To be perfectly honest with you I didn’t read every word in this comic and I’m a better man for it.

19 Jun

By Ayo

“Bittersweet Reunions.”
X-Force, No. 76
Marvel Comics, 1998
John Francis Moore & Mike S. Miller

We could talk about Mike Miller’s art in this comic book, billed as “THE BATTLE YOU NEVER EXPECTED TO SEE– DOMINO(TM) VS SHATTERSTAR(TM)!” We’re not going to talk about Mike Miller’s art because that’s the least of what goes wrong in this tremendous disasterpiece.

First of all, when this comic came out, I was long gone as a reader of X-Force.

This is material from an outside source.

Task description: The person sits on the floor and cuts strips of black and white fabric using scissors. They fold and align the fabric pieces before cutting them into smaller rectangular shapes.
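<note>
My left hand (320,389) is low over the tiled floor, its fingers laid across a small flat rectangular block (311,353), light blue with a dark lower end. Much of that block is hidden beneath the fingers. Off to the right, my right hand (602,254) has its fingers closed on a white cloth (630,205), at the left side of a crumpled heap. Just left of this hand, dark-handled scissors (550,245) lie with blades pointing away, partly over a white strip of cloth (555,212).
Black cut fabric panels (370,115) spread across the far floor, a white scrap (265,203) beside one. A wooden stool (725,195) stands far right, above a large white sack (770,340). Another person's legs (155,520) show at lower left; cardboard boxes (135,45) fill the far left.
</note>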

The cover billing is pretty funny because while it is true that Domino vs Shatterstar is a battle nobody ever expected to see, the reason is that it was 1998 and nobody gave a beautiful fuck about Domino and Shatterstar at this period in time. Straight up, neither character was even a cast member of X-Force at this time. Both had been priorly written out of the series along with Cable and other signifiers of the early 90s era. Instead, X-Force was really more like X-Friends at this point. The primary story arc of the series at this point is a road trip featuring the New Mutants characters just driving a beat up American car and having experiences. Not adventures. Experiences. Like going to Burning Man and sleeping in cheap Motels, eight to a room. And it should have been retitled “X-Friends” because Sammy walked in on Bobby kissing Tabitha and BOY was he ever miffed! (spoiler)

Wow, 1998. At that period in time, Marvel was struggling in every sense. Chapter 11 bankruptcy, recovering from the speculation market crash, recovering from changes in culture which threatened to render their product (monthly superhero comic books) obsolete. This comic wears all of these crisis on its sleeve.

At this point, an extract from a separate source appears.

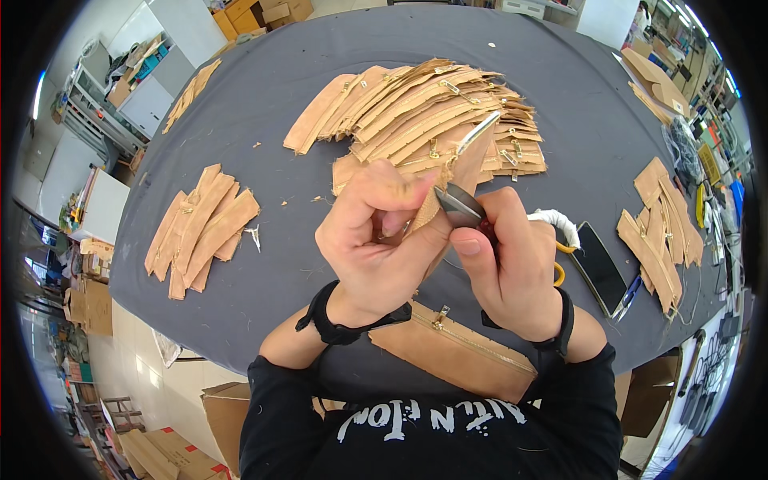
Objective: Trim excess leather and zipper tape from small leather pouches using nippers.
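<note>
My left hand (376,248) pinches a tan strip (476,152) with a metal zipper, raised in front of me at a slant. My right hand (516,272) is closed round a small cutting tool (458,206) with a dark blade and what looks like a red handle; its blade lies against the strip's edge beside my left fingertips. My fingers hide part of both things. Below my hands, another tan zippered piece (452,352) lies near the table's front edge.
On the grey-covered table (280,96) are a large heap of zippered pieces (424,104), smaller piles left (200,232) and right (652,232), a phone (600,264), yellow-handled scissors with white wrapping (560,272) and blue-handled scissors (628,296). Cardboard boxes (172,456) stand on the floor.
</note>
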### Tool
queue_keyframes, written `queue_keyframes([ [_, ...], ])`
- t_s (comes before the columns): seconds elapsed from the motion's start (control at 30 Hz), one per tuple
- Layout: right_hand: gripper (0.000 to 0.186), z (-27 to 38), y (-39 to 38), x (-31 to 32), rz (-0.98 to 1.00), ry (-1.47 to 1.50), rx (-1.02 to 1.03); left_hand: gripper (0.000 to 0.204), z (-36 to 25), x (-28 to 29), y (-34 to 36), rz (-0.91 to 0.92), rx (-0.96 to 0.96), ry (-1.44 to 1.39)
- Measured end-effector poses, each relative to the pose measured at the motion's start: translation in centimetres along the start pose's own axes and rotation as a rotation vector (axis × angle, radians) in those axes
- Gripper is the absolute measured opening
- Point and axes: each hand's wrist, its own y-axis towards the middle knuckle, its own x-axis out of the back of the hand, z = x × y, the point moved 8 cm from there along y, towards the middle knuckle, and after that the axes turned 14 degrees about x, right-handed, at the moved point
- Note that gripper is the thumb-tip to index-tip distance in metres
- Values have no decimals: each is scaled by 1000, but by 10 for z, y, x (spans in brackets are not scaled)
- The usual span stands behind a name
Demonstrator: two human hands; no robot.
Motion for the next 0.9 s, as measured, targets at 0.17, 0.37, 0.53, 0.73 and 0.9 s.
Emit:
queue_keyframes([
  [0.17, 25, 1, 1, 2, -50, -15, 30, 27, 9, 1, 0, -7, 100, -48],
  [0.37, 25, 2, 2, 5, -67, -57, 64, 26, 11, 1, 1, 6, 134, -74],
  [0.53, 25, 2, 2, 5, -54, -78, 64, 27, 18, 2, 0, 1, 189, -110],
  [0.73, 28, 3, 2, 6, -71, -117, 86, 28, 16, 2, 1, -15, 224, -175],
  [0.9, 36, 2, 0, 16, -145, -169, 78, 27, 15, 3, 3, -9, 198, -117],
])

There is a fold-out cover flap which provides the new reader with a full compliment of background information and storyline recap which allows a person to presumably dive into a comic even if they haven’t read it before. Funny fact, the villain of this particular issue is supposed to be a secret but is identified in the helpful study materials up front. Arcade is the villain. A scrawny guy who makes people fight. When they kill him, haha sucker, that was just a robot copy, the real Arcade never exposes himself to danger, the princess is in another castle.

So the entire action plot of this comic book involves a non-secret villain, a more-secret villain (spoiler, Mojo is the guy who hires Arcade to make dudes fight) and two characters who aren’t part of the X-Force comic’s main story doing all of the work as action heroes for the month. X-Force: a comic about teenagers. Lazy teenagers with their bowling alleys and Burning Man and makeouts and roadtrips and no gladiator fights.

Final analysis:

The structure here adheres to my basic needs of a superhero comic. It’s a story about the people, not the powers. There is fighting promised and delivered. That the comic adheres to the structure and still fails as a readable work of fiction is no fault of the game, just the player. The comic receives extra credit for including a flashback to the better days when Feral was still a character.